Is this really evolution?
Comparing evolutionary art and evolution in nature
NB This isn't the text we're presenting to the public - just some rough-and-ready notes summarising the content of these pages, for anyone evaluating this site:
Arguably, the artificial evolution on this site is quite like natural evolution - but it's a cruder, far less flexible version of the real thing. Artificial and natural evolution both use random mutation and natural selection to create a diversity of artefacts (living things or artworks) from very simple raw materials.
In nature, random mutation and natural selection create miniscule changes in organisms, as they breed from generation to generation. These changes accumulate over millions of generations, enabling a huge diversity of life to emerge. In our art apps, we're breeding pictures not living things. We make a population of random artworks, judge how 'fit' they are and let the fittests ones breed the next generation of artworks. Fitness might be a measure of how symmetrical an artwork is, for instance, or how well it camouflages another picture.
As the artworks breed - i.e. pair up and randomly share their attributes with each other - we also introduce random mutations. These can be thought of as occassional little copying mistakes that add some variation to the next generation. This fitness assessment - which is a crude version of natural selection - coupled with the random mutation enables all sorts of artworks to emerge.

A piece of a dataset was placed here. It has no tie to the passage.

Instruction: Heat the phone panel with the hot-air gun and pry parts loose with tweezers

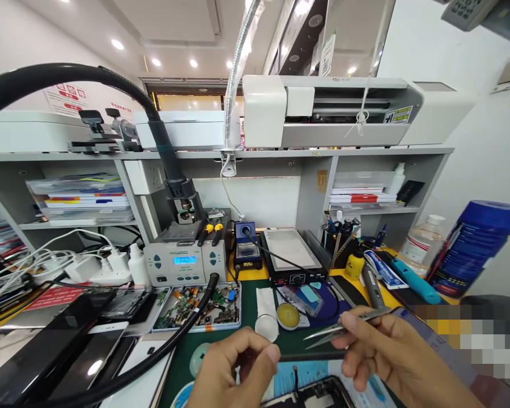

On these pages, we also discuss the limitations of our simple algorithms - notably the crude fitness functions, the inability of the structure of the genome itself to evolve and the rather suspect hand-coding of the genome itself.
Things to look out for
Here, we highlight some interesting similarities between our artificial evolution and evolution in nature.
For instance, if you run our Monkey Squares app several times, you'll always generate something that looks like a monkey - but each time you run it, the monkey will be created from different combinations of shapes. This is convergent evolution at work. Convergent evolution can also be seen in nature - for instance, a bat and a bird both fly. Both have evolved bodies with aerofoil shaped-wings, giving them plenty of lift, but the bat's wing didn't evolve from the birds. And the bird's didn't evolve from the bat's.
Philosophical questions
Here, we shall use our simple evolutoinary apps to introduce some of the open research questions in evolutionary biology For instance, we're using a ready-made genome - just as that famous monkey used a ready-made typewriter. But what 'typewriter' does nature use? Assuming it's the genome, then this structure of nature's typewriter is itself evolving - and scientists are still puzzling over how it got there in the first place. How did life bootstrap itself from the raw materials that were available on early earth? How you can create a self-replicating machine - if you haven't yet made the machine to create it?